Ahaaa, menjelang sore hujan deras mulai reda di sebagian wilayah Jakarta. Angin semilir menambah sejuk udara. Pos ronda Gang Sapi nan legendaris tak lagi sepi dari senda gurau para penghuninya.
Kicau burung-burung emprit menambah seru suasana. Beterbangan dari pohon ke pohon glodokan tiang yang berjejer rapi sepanjang jalan. Pepohonan tegak ideal serupa tentara nan khidmat mengikuti upacara kemiliteran.
Begitupun nyanyian kodok dan suara mengeong kucing-kucing yang sedang kasmaran. Menambah riuh rendah suara-suara alam nan kembali tersenyum menyapa.
***
"Hiks." Jijay tetiba bersuara aneh dan lirih. Aneh sebab alam sedang bersenandung gembira, Jijay justru menelurkan suara duka yang tersendat.

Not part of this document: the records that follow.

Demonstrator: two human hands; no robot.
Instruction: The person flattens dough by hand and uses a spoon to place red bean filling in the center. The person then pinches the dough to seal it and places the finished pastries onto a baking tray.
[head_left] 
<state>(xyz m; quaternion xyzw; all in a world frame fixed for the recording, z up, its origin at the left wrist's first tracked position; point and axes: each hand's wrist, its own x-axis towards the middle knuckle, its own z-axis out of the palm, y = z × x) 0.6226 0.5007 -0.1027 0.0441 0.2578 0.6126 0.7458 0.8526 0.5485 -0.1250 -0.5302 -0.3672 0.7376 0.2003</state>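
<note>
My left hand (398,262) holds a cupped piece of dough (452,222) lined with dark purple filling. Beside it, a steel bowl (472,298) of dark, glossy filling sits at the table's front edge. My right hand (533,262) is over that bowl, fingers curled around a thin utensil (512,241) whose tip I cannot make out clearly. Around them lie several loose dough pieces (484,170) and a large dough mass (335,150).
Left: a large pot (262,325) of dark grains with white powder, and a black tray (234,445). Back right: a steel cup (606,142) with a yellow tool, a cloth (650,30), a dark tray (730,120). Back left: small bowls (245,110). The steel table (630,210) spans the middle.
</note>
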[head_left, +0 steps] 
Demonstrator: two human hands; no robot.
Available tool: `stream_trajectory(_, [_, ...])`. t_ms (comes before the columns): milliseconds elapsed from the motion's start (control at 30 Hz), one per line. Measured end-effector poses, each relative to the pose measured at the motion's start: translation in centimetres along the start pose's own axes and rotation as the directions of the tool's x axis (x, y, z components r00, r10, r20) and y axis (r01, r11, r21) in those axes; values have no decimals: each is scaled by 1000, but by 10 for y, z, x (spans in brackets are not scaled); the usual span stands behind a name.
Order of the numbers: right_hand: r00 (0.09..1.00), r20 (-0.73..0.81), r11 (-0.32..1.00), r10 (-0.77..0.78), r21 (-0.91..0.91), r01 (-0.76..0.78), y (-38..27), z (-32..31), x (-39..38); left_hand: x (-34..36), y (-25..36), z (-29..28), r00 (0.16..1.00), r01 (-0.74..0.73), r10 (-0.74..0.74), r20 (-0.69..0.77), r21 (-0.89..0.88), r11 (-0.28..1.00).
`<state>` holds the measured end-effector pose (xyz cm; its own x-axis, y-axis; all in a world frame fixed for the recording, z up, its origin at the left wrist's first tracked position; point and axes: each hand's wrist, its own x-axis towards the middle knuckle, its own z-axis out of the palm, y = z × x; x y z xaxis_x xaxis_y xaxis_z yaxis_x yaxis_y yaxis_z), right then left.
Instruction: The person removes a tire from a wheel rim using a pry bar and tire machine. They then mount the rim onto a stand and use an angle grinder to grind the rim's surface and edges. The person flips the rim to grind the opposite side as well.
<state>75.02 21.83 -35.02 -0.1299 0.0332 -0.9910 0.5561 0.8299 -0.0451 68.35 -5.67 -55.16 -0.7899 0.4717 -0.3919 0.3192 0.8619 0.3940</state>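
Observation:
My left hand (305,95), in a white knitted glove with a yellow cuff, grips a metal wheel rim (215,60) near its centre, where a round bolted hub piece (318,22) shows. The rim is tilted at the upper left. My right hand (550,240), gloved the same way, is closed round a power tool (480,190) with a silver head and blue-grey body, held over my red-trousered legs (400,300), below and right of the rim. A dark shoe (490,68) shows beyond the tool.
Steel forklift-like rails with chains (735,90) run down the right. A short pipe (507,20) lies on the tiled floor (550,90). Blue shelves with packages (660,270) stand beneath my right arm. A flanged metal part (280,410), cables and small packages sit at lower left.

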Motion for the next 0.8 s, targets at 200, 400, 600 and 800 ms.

"Kenapa, Jay? Kamu terlihat sedih." Ibud menyahut sekenanya sembari menelisik muka Jijay nan seakan lempai.
"Bukan sedih. Aku terhura." Singkat Jijay menimpali.

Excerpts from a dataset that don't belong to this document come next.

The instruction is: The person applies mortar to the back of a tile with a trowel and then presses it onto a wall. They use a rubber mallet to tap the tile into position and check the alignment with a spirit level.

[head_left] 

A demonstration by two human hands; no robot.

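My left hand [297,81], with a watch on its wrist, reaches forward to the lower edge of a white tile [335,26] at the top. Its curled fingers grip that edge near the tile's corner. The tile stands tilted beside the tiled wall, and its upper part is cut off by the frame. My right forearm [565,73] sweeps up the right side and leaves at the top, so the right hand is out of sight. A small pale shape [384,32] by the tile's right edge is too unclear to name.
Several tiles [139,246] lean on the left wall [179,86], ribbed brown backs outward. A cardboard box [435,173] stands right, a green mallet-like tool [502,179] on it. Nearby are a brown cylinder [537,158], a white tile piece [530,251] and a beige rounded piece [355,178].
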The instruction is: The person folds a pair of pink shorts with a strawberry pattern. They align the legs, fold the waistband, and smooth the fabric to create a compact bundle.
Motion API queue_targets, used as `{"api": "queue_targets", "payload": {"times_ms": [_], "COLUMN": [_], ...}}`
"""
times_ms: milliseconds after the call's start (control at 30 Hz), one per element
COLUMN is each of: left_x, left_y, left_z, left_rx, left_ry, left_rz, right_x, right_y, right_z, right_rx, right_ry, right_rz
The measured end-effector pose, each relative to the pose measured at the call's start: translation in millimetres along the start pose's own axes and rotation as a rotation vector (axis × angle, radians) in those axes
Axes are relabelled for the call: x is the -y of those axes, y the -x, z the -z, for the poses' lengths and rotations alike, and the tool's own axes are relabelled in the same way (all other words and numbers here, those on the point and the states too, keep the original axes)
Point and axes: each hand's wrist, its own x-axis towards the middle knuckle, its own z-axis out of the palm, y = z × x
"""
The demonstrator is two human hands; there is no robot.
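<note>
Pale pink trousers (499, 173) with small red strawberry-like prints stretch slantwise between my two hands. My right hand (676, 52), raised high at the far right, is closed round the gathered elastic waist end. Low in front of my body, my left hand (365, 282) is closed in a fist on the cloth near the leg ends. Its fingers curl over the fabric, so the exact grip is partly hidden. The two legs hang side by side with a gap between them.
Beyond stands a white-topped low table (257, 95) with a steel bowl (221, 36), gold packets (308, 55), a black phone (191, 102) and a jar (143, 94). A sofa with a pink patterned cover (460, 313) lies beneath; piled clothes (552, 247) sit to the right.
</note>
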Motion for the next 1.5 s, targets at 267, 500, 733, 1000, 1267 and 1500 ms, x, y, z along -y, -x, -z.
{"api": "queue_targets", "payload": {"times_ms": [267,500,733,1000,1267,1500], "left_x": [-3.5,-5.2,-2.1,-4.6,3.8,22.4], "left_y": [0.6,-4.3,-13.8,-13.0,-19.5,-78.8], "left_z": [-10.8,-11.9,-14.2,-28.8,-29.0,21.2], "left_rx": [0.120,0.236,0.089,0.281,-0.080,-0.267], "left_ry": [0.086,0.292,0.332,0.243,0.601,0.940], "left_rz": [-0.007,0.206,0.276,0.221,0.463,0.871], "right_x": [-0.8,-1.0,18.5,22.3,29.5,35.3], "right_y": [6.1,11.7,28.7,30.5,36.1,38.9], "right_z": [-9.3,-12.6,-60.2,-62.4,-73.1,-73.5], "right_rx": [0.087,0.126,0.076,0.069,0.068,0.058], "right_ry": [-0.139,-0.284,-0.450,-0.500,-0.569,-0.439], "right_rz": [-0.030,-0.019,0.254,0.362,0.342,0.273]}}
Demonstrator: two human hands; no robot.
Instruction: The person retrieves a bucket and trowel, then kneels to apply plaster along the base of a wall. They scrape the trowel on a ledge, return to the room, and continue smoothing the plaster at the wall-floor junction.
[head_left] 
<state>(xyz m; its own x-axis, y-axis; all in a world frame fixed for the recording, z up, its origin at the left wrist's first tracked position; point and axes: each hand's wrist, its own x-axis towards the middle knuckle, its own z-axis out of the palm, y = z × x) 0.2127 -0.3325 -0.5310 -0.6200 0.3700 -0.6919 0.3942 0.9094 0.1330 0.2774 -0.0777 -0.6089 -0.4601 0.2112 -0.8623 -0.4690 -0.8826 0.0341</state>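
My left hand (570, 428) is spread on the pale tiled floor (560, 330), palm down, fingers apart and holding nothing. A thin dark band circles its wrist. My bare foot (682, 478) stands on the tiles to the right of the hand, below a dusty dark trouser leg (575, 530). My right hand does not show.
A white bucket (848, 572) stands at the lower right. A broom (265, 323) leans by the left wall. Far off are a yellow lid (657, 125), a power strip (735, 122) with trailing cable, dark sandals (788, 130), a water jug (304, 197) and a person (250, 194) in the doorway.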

Ibud, Inot, dan Idur mengernyitkan dahi. Sedangkan Iwur dan Ardni asyik bermain dengan gawainya, cuek bebek pada keadaan yang menimpa si Jijay.
"Maksudmu terharu karena bahagia, Jay?" Tanya Idur menebak sembari memperdalam kernyitan dahinya. Membentuk padanan garis-garis bukit dan ngarai yang putus nyambung sekenanya.Â
"Ya iyalah. Masak kagak ngerti bahasa anak zaman now!" Jawab Jijay mantap.